**Exercise details:** Give again, unaltered, the lines of the listing below that run from the line having "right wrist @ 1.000" through the line having "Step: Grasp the".

**Dataset excerpt:**
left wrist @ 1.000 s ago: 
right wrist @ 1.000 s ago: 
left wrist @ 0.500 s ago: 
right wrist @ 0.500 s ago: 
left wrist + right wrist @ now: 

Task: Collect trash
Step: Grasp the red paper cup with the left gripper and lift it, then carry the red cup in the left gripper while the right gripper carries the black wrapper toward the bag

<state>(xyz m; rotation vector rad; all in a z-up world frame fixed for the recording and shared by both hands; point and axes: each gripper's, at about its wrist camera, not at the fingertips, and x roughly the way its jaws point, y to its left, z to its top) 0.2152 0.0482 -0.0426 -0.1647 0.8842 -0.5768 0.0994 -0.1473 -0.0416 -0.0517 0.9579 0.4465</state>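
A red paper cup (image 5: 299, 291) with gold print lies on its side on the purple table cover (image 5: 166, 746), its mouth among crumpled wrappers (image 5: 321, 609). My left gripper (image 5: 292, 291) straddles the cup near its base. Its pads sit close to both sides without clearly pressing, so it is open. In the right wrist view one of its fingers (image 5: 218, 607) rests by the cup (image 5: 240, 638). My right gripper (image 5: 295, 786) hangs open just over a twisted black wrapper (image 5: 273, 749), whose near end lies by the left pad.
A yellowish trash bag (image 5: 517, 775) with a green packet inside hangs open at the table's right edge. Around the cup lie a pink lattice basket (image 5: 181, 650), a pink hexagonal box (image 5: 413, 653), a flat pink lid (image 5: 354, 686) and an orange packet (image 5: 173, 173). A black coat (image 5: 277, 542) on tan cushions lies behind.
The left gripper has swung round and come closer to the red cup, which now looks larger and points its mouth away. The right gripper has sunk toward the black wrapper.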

**Exercise solution:**
right wrist @ 1.000 s ago: 
left wrist @ 0.500 s ago: 
right wrist @ 0.500 s ago: 
left wrist + right wrist @ now: 

Task: Collect trash
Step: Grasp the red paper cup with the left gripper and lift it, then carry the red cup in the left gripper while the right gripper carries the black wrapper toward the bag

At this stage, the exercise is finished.